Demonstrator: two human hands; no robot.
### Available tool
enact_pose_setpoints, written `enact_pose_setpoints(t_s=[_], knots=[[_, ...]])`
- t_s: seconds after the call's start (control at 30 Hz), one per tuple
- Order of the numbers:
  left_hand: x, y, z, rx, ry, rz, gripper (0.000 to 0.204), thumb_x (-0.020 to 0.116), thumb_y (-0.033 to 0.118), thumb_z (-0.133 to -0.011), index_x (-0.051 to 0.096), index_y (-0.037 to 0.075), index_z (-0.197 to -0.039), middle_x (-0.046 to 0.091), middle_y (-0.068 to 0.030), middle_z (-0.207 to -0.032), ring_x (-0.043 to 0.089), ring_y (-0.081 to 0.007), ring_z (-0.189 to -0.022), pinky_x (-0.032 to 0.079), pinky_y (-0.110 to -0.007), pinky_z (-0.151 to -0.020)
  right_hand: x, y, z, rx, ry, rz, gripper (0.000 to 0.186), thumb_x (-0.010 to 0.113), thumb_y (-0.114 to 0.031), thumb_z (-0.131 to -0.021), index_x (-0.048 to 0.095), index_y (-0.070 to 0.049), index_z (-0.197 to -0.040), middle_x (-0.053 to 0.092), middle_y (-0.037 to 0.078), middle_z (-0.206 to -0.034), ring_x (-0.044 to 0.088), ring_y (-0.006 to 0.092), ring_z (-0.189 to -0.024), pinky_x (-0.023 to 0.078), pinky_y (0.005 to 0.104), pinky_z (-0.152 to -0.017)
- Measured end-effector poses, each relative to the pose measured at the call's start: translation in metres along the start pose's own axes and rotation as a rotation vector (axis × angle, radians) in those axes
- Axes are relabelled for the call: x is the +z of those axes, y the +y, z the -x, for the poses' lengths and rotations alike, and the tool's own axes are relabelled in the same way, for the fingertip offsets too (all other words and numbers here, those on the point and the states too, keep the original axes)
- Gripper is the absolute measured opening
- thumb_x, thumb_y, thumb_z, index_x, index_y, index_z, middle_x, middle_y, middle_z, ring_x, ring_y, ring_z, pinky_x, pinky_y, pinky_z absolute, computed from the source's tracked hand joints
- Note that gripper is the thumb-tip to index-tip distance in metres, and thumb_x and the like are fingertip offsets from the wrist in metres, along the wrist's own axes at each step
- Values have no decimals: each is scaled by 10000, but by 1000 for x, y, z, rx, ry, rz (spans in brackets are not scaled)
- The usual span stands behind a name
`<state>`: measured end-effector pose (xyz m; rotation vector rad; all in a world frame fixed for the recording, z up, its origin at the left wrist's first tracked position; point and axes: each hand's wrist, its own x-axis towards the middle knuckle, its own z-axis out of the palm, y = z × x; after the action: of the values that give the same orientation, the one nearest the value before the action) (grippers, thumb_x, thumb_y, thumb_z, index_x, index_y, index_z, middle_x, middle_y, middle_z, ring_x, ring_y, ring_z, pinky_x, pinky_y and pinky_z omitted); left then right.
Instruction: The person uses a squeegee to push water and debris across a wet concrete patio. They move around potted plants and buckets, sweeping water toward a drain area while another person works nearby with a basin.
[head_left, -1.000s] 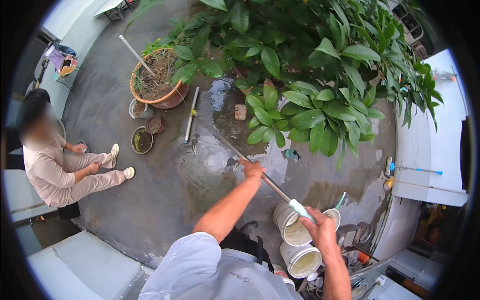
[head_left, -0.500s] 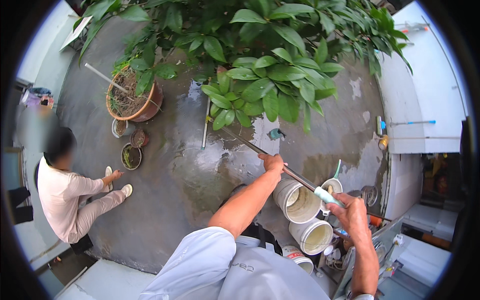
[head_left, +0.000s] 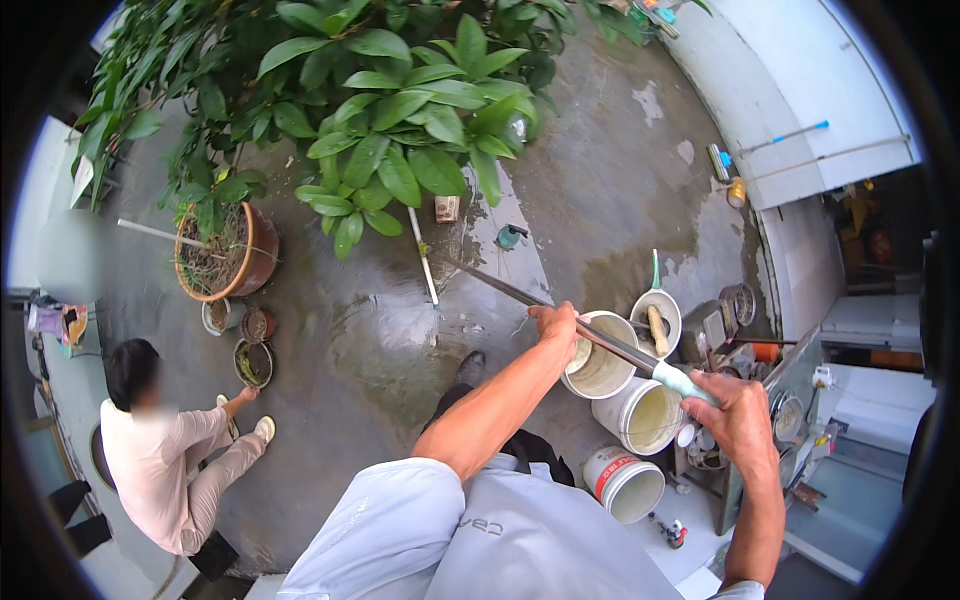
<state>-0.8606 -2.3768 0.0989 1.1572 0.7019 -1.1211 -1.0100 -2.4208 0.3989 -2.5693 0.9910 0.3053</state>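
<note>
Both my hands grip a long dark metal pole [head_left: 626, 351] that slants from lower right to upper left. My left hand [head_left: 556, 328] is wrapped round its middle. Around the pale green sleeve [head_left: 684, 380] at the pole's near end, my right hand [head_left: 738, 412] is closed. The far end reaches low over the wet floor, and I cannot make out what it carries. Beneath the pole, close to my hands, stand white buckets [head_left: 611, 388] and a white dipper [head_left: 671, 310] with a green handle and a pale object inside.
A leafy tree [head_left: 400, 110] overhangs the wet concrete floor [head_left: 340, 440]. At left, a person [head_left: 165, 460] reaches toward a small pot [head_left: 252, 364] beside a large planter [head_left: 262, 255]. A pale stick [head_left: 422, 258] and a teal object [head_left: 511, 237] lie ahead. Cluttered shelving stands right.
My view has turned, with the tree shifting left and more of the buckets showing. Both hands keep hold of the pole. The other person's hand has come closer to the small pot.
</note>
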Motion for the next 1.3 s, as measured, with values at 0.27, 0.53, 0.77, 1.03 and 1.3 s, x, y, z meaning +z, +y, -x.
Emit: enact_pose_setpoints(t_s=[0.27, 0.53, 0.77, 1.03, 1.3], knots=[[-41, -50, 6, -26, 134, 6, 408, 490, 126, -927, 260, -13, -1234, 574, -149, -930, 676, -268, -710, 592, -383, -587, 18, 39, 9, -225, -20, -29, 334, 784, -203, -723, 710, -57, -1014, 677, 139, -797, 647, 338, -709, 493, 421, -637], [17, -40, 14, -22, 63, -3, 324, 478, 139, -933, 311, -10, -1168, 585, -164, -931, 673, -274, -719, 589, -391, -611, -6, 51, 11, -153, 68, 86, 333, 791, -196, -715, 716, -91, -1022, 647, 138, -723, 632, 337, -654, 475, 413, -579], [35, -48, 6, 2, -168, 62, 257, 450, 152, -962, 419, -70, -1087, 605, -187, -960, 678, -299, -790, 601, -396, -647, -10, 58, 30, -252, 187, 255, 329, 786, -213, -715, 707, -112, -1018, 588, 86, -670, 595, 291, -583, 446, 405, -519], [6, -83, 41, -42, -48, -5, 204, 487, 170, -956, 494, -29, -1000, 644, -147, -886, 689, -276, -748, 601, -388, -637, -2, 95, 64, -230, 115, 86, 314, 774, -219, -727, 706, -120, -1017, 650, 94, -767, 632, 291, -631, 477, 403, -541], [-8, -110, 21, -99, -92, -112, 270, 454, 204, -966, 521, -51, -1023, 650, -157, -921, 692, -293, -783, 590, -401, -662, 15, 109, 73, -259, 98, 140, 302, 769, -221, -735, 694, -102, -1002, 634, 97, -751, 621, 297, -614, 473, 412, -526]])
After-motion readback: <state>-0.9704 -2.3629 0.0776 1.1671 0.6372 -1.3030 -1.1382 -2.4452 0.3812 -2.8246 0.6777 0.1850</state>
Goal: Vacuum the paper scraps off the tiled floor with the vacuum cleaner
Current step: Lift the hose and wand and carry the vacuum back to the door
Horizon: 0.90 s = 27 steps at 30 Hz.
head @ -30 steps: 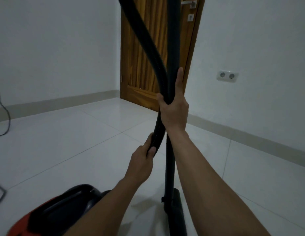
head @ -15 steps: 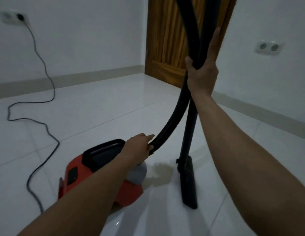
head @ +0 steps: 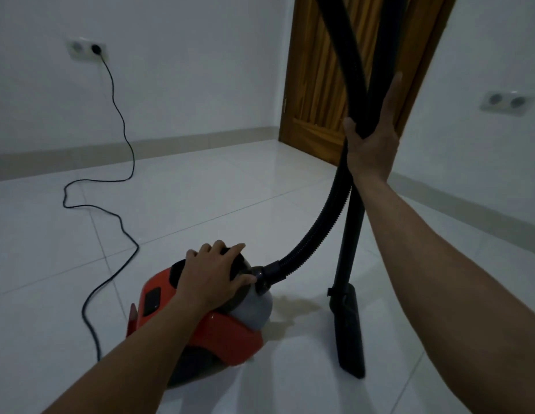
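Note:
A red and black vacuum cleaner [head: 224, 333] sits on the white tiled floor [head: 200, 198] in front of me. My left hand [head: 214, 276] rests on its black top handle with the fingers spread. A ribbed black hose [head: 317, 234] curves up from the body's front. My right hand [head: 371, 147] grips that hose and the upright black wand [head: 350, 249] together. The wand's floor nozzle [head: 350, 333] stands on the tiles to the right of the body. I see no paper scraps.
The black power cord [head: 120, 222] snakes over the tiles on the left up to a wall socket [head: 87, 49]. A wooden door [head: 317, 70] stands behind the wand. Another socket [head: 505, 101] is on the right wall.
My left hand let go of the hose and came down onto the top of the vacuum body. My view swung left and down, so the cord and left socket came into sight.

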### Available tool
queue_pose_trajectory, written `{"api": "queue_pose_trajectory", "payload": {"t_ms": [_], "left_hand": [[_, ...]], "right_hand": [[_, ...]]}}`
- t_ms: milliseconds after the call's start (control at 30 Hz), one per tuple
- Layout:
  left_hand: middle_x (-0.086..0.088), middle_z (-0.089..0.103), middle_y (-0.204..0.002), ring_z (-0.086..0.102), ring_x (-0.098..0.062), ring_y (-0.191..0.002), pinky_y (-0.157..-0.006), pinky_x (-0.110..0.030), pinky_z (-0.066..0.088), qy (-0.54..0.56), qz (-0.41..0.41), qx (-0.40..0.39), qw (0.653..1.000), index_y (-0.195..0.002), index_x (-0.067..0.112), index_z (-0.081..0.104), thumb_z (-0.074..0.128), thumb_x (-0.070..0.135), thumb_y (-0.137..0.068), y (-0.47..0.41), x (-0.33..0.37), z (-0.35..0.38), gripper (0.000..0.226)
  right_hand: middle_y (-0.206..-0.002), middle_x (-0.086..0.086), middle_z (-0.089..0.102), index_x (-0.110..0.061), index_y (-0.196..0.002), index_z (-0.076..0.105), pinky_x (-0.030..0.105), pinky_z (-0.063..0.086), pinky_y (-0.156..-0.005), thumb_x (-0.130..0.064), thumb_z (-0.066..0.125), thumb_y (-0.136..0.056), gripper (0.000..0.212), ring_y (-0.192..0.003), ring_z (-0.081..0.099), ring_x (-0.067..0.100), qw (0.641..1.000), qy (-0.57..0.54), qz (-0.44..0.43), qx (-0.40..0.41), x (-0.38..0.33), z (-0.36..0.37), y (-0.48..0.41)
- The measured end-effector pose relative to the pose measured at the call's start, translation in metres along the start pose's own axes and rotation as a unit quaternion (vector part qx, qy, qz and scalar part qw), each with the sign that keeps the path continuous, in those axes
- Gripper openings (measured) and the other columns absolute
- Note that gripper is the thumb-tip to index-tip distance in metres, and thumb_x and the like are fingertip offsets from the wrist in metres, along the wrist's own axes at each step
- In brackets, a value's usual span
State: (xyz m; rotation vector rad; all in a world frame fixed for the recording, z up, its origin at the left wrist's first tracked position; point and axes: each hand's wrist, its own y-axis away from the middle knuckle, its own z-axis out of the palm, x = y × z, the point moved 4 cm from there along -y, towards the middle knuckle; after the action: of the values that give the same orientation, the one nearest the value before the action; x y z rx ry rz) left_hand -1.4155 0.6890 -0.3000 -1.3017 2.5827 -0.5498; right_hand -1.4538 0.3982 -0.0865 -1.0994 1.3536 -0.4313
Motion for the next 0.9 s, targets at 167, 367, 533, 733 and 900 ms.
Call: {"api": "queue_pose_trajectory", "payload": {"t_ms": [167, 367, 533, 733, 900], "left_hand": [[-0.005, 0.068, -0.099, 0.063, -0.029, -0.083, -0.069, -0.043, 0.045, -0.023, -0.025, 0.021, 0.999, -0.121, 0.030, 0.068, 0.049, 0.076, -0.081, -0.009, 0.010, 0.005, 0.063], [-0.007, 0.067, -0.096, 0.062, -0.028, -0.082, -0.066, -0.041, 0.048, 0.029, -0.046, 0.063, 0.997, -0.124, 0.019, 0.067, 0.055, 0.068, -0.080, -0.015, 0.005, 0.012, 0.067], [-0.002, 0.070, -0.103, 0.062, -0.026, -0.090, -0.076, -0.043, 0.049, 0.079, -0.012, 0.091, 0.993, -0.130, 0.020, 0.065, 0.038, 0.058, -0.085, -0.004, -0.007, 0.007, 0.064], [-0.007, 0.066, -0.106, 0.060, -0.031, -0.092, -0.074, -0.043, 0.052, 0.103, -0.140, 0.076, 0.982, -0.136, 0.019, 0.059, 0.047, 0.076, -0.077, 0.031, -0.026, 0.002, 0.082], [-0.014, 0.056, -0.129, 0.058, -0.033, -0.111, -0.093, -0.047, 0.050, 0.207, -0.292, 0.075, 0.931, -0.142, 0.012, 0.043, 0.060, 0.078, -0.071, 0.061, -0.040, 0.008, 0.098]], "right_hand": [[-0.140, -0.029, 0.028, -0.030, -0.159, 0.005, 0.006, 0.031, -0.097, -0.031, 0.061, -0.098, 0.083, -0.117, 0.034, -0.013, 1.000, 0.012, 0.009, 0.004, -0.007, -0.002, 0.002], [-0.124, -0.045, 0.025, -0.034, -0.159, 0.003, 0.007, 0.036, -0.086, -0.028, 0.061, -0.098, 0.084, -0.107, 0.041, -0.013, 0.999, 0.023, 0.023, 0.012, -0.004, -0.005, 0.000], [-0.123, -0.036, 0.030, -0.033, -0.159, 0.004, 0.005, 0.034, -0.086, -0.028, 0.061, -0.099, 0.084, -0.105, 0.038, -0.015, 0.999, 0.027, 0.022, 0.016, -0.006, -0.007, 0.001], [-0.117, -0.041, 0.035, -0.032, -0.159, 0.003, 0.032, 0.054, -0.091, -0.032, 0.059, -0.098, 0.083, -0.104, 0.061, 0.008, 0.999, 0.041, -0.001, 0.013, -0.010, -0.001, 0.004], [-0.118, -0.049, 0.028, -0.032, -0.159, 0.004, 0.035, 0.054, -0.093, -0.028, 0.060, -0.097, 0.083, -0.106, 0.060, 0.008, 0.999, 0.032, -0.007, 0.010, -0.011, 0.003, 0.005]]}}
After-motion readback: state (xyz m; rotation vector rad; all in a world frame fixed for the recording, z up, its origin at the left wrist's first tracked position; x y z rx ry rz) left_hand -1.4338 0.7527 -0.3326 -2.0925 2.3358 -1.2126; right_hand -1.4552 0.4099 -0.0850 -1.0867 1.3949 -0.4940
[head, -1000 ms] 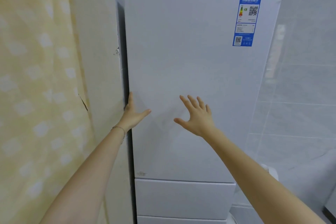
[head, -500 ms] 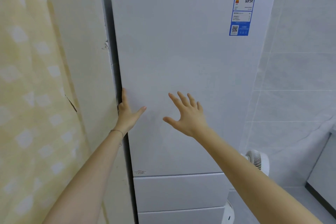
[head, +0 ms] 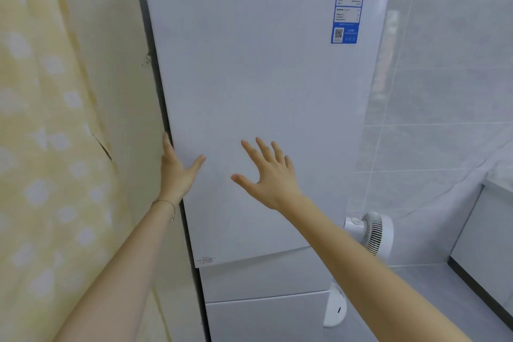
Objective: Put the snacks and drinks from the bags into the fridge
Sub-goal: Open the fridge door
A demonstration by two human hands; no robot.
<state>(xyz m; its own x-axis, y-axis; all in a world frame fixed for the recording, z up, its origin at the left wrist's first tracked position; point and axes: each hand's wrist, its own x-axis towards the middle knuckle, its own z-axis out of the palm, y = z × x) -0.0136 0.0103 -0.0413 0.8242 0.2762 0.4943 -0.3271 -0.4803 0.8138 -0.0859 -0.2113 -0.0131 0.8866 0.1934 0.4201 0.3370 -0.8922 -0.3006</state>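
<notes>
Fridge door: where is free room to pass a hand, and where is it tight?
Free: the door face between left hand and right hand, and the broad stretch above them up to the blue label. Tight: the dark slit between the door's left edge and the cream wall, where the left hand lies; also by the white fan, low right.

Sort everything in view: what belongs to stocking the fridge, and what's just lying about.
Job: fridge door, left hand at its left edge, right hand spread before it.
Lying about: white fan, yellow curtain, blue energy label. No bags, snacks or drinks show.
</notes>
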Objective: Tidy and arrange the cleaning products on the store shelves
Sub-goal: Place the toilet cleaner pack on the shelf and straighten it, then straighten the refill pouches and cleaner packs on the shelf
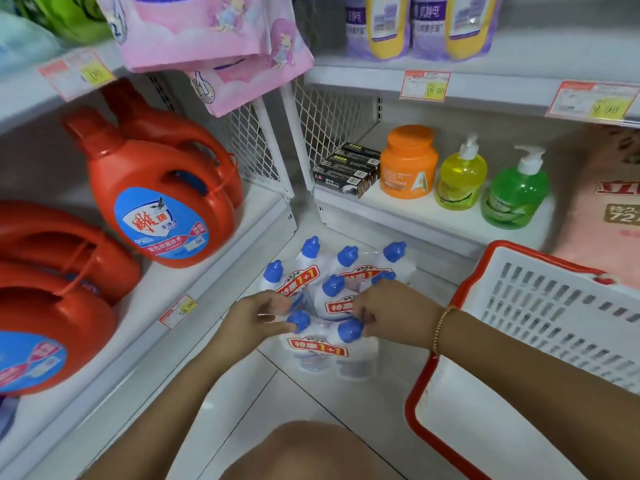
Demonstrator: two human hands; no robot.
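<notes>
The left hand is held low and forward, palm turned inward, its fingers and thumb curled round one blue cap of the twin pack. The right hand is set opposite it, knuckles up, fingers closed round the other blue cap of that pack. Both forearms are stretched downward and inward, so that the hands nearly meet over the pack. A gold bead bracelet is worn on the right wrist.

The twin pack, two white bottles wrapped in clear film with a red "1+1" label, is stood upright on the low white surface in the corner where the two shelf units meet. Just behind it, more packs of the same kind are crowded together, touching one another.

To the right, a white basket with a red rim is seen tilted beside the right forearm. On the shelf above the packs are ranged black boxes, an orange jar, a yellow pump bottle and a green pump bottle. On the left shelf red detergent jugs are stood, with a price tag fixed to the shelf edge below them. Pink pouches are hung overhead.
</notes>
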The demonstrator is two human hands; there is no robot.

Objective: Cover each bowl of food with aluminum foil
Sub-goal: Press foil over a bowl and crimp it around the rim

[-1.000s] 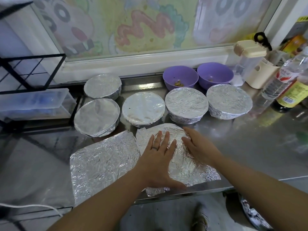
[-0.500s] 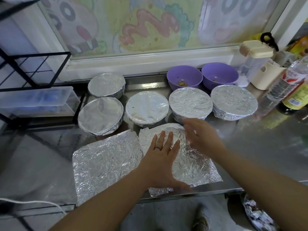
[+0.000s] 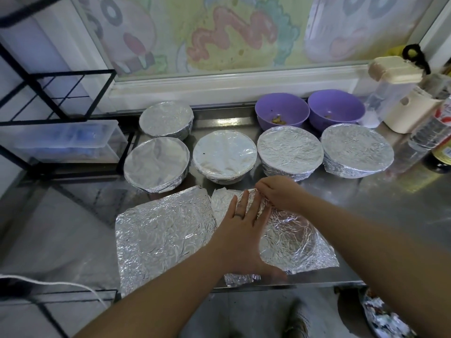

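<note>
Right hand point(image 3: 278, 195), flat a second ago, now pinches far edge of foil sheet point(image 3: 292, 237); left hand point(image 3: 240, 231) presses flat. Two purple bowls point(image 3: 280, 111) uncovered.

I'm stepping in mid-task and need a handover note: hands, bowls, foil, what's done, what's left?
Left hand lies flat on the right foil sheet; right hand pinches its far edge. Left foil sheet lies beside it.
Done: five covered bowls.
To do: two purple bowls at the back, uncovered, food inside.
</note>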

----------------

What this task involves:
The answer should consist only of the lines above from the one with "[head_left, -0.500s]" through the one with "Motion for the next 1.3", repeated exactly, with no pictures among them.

Exercise output:
[head_left, -0.500s] 
[head_left, +0.000s] 
<state>-0.8606 -2.3768 0.0989 1.1572 0.7019 -1.1211 -1.0100 -2.4208 0.3989 -2.5693 0.9910 0.3053</state>
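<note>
Both my hands grip a long dark metal pole [head_left: 626, 351] that slants from lower right to upper left. My left hand [head_left: 556, 328] is wrapped round its middle. Around the pale green sleeve [head_left: 684, 380] at the pole's near end, my right hand [head_left: 738, 412] is closed. The far end reaches low over the wet floor, and I cannot make out what it carries. Beneath the pole, close to my hands, stand white buckets [head_left: 611, 388] and a white dipper [head_left: 671, 310] with a green handle and a pale object inside.
A leafy tree [head_left: 400, 110] overhangs the wet concrete floor [head_left: 340, 440]. At left, a person [head_left: 165, 460] reaches toward a small pot [head_left: 252, 364] beside a large planter [head_left: 262, 255]. A pale stick [head_left: 422, 258] and a teal object [head_left: 511, 237] lie ahead. Cluttered shelving stands right.
My view has turned, with the tree shifting left and more of the buckets showing. Both hands keep hold of the pole. The other person's hand has come closer to the small pot.
</note>
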Motion for the next 1.3 s, as measured, with values at 0.27, 0.53, 0.77, 1.03 and 1.3 s, x, y, z meaning +z, +y, -x.

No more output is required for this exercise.